I had a couple of questions from Quent Kinderman about the possibility of replacing the raw water cooling system on the v-drive with an oil cooler. I suppose you could add an external oil cooler using a small generic heat exchanger. The same V-drive is available with an oil pump. It normally circulates the oil through a cooling coil that is housed inside the cooling jacket. The pump could likely be retrofitted to the existing unit. I suspect that you wouldn't even need to remove the unit. It bolts on to the end of the input drive shaft. You'd need a different cover plate (items 3SP, 13(3G), 42T, 42A, 13(42G) 42B, 43S). You could then add your own hoses and heat exchanger. I hadn't thought of doing this, but I see no reason that it wouldn't work. When the cases get too old to repair, it might be more economical to retrofit an oil cooler than replace the cases. An electronic oil pump might be less expensive than the mechanical one, but less reliable.
Replacing the assembly is the reverse of the removal process. It is awkward, and can best be done by two people; one aligning the drive shaft while the second person aligns the v-drive. Once in position, loosely connect the mounting screws to the mounting flanges. There are two adjustments. The whole mounting flange must be twisted left or right to align the unit in the horizontal plane. Since the port side mounting nuts are not accessible under the pan, pray that this adjustment is not necessary. Some minor adjustment can be made without moving the flanges. I think Pearson adjusted these before the interior was installed.
There are two vertical alignment screws on each side of the housing. I strongly suggest replacing these with stainless if you haven't already done so. These allow the unit to be raised or lowered or tipped forward or back. Adjust these until the face of the shaft coupling is flush with the v-drive coupling. Also adjust them so that the height of the v-drive is the same as the shaft coupling. An exact match is not necessary at this time. If you get it to within .015 or so, this would be close enough. Use a feeler gauge to measure the clearance around the shaft; both bottom and top, port and starboard. You'll need a hand mirror. The difference should be within .015. Make sure that all four screws are in contact with the mounting flange. Bolt the shaft to the v-drive and tighten everything down. Once the boat is launched, you will do the final adjustment.
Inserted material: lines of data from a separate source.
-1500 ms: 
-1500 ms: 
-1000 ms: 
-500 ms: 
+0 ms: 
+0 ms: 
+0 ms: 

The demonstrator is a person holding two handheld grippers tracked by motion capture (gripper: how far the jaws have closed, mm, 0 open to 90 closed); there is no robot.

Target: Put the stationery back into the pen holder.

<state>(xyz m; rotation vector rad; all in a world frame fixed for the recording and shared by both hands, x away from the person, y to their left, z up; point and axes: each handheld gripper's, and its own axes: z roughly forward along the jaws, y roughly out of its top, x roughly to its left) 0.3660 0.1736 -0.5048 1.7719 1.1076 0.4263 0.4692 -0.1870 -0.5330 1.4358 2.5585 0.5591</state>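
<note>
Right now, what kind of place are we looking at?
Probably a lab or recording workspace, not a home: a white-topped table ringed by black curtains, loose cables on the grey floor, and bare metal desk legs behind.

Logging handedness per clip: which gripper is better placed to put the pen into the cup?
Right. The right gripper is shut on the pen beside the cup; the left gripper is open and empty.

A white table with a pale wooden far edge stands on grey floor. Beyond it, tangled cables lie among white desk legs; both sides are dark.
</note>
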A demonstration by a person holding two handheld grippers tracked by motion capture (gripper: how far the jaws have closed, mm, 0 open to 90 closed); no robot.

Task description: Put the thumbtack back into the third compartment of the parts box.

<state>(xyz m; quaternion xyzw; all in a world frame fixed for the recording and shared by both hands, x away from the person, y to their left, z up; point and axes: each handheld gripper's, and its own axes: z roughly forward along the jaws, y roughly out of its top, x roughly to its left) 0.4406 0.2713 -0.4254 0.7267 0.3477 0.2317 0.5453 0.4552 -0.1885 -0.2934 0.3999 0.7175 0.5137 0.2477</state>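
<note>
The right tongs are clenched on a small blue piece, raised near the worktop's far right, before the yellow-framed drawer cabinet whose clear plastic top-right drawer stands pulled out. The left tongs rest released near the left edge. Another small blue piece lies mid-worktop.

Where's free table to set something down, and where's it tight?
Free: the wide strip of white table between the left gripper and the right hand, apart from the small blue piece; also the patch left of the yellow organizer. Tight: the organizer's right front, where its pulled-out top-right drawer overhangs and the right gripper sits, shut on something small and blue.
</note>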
Once the boat is in the water and has had a chance to sit for a while, the boat will change shape slightly. I don't know how long it should sit, but I suggest leaving it for a day. There is no point in doing a fine adjustment on the hard. The book says to loosen the flange bolts and measure the clearance for a tolerance of .003". I have an easier suggestion. Loosen the forward two vertical adjustment screws and the four 3/4" side mounting nuts. The unit is now sitting on the two aft adjustment screws. Leave these where they were when you did your previous adjustment. By hand, rotate the shaft a couple of times. The V-drive should align itself in the vertical position. Tighten everything back down. Take it out for a test run and see if it vibrates under load. If not, you're done.
If it vibrates, you may have a more difficult problem such as a bent flange. At least one owner was able to shim a bent flange, but this may not be easy. You can try to do a hand alignment using feeler gauges, or call a mechanic to help with this final adjustment.
Richard Carter - #47
My notes below regarding a quick method of alignment need to be updated. I've found that this method isn't good enough. It works for a rough alignment before the boat is launched, but you need to be very careful to align it precisely with feeler gauges after the boat settles in the water.
Another lesson I've learned since doing this job is that the bolts provided by Walter for connecting the propeller flange to the output flange are very difficult to work with. You can't get a box wrench on them because there is insufficient clearance. Using an open end wrench invites scraped knuckles and a trip to the bilge to retrieve them when they are dropped. I replaced mine with case hardened socket head screws from the local hardware store, and find that working on the unit is much easier. You still have to use the walter lock-washers. Regular washers are too wide and will cut the case. Walter doesn't sell these washers.They are only available when purchased as a set with their bolts.
In order to get at the socket heads, you need special allen wrench keys with round heads. The round head makes it possible to access the screw when there is mechanical interference that requires that you insert the key at an angle. Keys such as this are available from many retailers including Sears. The round head is machined on the long end of the hex key. This leaves you with the short end for leverage. You need something to get better leverage on the screw. I found that a seven-in-one screwdriver sold by Walmart has just the right size shaft to accept the hex key. When you remove the screwdriver bit, the shaft doubles as a socket. It also works great for tightening hose clamps.
As noted in an earlier message this week, the mounting screws used to attach the v-drive to the pan must be fine thread fasteners. Otherwise, vibration will cause the screws to loosen. I used 3/8x24 1.5" stainless with nylon insert lock nut, lock washers, and flat washers.
I found that the output flange on my v-drive is slightly warped. I recommend checking this with a dial gauge when the unit is on a bench. If it turns out to be warped, it is very difficult to align. I believe that Walter will reface the shaft.
Rich Carter